## Records shown
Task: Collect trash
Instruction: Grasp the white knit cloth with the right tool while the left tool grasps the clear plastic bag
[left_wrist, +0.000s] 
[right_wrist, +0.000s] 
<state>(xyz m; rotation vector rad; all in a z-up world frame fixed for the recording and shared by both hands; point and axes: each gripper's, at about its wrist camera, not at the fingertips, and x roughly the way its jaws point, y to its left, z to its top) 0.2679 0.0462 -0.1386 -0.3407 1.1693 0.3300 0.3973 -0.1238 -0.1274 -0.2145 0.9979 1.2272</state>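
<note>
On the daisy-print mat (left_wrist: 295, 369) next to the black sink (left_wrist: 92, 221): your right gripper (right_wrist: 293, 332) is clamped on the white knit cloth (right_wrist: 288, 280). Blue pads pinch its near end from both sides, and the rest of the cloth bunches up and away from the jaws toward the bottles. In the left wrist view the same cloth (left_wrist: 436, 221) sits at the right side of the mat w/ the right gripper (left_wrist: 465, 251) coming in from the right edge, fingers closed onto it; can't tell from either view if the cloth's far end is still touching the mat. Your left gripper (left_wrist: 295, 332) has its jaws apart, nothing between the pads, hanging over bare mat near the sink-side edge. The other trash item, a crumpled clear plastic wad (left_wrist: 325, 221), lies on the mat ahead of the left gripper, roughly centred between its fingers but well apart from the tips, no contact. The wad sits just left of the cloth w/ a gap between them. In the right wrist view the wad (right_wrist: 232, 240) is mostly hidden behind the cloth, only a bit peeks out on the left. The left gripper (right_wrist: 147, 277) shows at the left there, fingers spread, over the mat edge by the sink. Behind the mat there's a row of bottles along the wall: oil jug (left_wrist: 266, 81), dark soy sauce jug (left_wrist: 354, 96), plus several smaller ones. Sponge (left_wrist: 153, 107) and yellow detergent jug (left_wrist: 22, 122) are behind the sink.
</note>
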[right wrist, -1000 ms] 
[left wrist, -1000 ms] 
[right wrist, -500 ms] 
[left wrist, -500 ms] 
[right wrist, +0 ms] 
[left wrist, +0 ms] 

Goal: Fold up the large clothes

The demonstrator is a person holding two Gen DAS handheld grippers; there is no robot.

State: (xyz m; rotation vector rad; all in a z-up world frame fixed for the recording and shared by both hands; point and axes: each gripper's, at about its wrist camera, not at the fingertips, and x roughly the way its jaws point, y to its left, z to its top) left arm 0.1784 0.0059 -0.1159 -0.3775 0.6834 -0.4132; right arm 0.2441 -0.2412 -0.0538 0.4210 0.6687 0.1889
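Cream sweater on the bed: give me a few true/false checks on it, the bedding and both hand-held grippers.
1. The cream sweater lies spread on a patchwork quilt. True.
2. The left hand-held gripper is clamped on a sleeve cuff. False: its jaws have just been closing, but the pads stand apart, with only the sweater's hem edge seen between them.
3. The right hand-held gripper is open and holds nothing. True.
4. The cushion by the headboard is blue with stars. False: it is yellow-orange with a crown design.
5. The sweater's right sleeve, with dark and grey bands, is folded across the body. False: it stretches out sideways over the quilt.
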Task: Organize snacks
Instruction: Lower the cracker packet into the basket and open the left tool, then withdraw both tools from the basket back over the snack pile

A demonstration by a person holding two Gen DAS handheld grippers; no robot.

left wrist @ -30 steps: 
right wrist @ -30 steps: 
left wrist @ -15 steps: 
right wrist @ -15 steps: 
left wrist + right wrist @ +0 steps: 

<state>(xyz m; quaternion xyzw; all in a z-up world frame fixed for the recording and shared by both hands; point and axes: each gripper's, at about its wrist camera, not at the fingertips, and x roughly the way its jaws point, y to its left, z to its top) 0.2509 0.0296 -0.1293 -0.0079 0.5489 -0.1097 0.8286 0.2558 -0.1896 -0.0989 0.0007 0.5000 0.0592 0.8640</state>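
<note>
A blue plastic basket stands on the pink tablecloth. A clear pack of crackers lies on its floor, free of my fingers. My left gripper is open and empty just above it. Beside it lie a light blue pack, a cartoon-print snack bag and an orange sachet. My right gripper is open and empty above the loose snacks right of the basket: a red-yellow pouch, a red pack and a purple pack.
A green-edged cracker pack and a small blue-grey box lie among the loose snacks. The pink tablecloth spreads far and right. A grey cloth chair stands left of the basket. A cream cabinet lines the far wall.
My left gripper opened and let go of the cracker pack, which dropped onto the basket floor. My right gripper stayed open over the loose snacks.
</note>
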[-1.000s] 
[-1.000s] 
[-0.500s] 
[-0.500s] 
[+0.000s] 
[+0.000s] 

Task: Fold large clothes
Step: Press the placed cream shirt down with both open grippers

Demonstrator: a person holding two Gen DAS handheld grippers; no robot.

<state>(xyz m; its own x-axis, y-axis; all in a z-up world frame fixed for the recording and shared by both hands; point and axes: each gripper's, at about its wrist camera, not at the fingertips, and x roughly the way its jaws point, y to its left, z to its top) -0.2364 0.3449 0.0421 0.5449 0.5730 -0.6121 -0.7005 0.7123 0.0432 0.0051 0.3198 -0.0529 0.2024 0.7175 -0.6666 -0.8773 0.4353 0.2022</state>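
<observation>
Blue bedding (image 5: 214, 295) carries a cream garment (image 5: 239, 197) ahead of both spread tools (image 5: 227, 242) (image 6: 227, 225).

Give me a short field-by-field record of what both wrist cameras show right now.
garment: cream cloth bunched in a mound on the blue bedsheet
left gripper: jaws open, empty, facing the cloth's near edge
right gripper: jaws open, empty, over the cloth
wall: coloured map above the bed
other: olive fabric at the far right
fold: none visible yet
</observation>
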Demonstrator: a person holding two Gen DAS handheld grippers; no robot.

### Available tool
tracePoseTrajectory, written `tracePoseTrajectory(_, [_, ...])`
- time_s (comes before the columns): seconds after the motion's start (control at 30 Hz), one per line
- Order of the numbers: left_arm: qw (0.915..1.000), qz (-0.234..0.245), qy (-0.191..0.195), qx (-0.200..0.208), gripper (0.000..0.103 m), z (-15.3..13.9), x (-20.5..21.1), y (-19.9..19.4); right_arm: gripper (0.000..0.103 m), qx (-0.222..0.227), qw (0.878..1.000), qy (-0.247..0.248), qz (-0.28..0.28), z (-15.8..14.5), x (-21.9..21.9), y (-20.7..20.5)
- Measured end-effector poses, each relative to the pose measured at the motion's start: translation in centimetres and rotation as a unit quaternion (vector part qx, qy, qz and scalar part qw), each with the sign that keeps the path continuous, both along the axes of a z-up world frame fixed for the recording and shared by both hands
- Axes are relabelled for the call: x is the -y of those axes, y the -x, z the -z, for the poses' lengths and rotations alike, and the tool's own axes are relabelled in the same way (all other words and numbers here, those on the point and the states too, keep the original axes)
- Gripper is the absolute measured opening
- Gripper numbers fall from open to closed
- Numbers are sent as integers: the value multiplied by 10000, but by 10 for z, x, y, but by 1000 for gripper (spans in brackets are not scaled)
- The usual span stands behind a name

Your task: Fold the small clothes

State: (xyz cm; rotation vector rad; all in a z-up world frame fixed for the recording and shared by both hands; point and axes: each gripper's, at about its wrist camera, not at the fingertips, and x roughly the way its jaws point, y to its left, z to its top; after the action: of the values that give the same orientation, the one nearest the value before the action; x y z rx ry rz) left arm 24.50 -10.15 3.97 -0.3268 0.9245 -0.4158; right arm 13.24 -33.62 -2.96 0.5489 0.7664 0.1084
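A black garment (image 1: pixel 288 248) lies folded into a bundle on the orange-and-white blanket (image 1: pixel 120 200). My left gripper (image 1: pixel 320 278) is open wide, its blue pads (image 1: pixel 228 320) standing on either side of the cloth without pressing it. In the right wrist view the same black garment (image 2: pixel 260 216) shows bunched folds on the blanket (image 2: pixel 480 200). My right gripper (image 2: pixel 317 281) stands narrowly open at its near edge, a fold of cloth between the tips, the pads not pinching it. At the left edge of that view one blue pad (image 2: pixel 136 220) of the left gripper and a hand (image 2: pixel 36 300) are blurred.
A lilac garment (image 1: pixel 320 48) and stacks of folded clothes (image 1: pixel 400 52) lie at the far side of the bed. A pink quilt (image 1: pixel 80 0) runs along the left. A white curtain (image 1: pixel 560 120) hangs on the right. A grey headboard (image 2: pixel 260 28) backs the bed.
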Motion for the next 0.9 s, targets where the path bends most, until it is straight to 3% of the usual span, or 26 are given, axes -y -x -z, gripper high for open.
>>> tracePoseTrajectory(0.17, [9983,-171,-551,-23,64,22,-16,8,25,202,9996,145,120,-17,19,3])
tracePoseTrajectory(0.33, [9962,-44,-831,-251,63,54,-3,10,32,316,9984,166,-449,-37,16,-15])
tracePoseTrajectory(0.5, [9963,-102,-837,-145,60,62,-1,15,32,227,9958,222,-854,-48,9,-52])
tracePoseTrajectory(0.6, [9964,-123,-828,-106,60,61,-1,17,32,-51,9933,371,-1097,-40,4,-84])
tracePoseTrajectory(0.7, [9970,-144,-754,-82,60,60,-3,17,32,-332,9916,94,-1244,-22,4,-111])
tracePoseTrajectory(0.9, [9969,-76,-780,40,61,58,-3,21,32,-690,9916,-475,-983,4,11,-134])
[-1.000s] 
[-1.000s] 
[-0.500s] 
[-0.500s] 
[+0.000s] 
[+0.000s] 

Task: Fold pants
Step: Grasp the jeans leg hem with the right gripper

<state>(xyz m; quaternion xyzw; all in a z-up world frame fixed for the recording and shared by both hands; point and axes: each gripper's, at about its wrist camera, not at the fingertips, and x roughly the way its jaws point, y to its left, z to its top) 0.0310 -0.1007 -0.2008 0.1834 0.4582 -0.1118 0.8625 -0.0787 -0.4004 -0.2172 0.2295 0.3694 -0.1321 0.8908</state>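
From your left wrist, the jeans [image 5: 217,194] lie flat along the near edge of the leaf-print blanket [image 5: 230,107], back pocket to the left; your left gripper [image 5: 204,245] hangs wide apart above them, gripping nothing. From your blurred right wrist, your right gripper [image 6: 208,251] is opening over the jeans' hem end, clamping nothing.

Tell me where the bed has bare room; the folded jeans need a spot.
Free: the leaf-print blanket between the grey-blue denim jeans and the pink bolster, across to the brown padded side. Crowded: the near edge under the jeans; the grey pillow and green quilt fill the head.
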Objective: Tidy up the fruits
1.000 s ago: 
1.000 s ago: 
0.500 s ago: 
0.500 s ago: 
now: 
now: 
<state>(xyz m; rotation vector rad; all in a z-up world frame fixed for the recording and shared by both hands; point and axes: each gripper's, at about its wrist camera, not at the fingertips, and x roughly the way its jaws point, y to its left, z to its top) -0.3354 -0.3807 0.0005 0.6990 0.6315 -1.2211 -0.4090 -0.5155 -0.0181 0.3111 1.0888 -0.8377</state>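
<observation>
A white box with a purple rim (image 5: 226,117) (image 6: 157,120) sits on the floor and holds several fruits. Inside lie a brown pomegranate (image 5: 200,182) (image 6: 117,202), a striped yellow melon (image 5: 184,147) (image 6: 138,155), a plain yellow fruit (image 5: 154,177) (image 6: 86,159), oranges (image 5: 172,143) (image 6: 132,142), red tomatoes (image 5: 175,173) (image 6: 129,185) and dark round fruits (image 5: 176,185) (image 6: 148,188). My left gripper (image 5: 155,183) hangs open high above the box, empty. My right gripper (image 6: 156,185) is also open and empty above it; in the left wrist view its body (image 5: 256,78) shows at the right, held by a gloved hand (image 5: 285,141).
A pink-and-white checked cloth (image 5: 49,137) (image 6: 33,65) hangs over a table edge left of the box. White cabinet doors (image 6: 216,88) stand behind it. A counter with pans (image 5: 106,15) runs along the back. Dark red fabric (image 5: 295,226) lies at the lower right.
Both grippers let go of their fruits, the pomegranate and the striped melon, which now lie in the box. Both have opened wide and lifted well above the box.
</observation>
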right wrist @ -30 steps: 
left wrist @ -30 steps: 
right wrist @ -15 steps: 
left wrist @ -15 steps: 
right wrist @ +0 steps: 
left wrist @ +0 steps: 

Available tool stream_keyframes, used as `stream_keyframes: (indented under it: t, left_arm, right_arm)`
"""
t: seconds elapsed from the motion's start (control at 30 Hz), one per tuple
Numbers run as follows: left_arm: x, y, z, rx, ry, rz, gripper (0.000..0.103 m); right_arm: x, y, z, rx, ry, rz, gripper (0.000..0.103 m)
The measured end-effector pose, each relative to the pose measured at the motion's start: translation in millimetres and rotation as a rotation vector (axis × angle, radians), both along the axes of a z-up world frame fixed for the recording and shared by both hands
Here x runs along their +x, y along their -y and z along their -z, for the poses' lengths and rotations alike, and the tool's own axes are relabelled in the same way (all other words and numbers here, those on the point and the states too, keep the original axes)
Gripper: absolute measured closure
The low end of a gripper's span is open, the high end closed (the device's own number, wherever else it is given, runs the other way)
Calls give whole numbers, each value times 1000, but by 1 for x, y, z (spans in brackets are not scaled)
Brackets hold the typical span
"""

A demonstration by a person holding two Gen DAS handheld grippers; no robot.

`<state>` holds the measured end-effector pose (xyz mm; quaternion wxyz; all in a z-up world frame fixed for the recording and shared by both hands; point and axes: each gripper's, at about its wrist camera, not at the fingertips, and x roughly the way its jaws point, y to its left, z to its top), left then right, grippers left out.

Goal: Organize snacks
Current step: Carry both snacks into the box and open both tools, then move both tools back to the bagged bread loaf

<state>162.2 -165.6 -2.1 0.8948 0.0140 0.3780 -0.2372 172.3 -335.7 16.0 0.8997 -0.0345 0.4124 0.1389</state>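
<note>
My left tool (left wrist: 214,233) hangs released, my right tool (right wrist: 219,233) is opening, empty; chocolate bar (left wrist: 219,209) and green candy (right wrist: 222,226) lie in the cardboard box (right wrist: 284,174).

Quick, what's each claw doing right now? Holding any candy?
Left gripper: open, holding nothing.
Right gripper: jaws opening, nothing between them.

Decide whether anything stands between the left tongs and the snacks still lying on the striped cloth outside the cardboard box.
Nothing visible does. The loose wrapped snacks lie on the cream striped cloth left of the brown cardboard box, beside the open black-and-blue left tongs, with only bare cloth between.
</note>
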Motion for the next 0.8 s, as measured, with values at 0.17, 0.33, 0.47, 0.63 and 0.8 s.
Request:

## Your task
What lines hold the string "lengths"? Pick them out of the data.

## Expected output
- Axes are relabelled for the call: x is the -y of those axes, y the -x, z the -z, for the poses' lengths and rotations alike, and the tool's own axes are relabelled in the same way (all other words and numbers here, those on the point and the states too, keep the original axes)
Here x runs along their +x, y along their -y and z along their -z, for the poses' lengths and rotations alike, and the tool's own axes are relabelled in the same way (all other words and numbers here, those on the point and the states too, keep the original axes)

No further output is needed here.